- [WORK TASK]:
Lines from the start of the data through the line containing "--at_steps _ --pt" must be given again exactly. Leave the others out.

- [MATERIAL PROVIDED]:

━━━

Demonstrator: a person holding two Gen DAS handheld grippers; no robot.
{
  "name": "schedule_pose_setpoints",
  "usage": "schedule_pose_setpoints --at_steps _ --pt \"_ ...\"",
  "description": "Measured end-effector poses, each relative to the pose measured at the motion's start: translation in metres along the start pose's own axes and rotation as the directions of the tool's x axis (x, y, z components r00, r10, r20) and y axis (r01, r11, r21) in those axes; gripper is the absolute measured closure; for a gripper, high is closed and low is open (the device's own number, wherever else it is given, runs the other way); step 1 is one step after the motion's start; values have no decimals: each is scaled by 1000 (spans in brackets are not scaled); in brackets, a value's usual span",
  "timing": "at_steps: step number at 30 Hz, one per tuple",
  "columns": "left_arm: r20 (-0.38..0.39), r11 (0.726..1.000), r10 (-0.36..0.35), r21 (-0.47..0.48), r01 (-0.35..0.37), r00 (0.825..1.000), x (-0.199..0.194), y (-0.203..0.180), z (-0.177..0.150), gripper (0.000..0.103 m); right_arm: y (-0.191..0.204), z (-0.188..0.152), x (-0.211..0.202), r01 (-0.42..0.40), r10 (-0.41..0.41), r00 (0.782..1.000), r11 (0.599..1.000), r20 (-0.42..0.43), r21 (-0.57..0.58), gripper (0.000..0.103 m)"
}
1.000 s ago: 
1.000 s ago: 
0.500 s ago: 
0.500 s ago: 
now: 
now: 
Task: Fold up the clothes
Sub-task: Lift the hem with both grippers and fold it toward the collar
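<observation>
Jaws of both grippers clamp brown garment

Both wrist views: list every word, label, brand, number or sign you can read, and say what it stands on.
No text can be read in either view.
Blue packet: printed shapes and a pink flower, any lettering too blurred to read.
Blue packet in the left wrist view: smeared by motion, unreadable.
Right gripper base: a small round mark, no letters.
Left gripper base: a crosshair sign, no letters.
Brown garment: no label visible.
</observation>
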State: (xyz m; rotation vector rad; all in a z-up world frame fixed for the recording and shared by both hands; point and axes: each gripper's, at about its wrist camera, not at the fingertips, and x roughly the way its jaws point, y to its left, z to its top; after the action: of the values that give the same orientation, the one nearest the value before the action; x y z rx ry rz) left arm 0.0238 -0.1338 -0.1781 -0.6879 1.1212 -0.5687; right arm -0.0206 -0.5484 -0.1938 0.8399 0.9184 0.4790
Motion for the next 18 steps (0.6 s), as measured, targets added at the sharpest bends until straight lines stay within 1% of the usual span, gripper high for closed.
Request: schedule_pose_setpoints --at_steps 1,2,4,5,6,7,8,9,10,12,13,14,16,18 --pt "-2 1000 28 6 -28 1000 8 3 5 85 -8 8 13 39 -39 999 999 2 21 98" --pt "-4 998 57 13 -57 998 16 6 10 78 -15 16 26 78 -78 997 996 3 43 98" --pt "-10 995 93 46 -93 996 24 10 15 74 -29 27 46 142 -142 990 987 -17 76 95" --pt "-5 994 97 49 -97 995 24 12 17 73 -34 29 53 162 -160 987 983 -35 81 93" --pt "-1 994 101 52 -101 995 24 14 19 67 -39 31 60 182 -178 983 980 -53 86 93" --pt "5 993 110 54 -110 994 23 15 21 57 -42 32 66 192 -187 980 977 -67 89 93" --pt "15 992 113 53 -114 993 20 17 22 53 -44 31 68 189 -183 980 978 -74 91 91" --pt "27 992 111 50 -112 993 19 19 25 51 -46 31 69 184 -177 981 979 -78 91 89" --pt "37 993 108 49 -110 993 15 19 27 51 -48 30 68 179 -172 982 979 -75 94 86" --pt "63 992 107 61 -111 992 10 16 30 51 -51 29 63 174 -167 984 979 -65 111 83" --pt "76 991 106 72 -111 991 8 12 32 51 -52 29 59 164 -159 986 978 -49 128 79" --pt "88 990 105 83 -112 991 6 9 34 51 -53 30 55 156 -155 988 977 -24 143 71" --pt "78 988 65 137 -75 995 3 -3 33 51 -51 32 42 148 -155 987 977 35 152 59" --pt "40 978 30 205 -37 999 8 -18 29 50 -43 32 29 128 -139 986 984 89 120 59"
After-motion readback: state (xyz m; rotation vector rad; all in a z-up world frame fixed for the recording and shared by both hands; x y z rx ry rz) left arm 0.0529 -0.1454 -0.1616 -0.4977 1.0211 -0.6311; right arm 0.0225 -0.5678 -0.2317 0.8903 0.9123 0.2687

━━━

- [TASK RESPONSE]:
Demonstrator: a person holding two Gen DAS handheld grippers; no robot.
{
  "name": "schedule_pose_setpoints",
  "usage": "schedule_pose_setpoints --at_steps _ --pt \"_ ...\"",

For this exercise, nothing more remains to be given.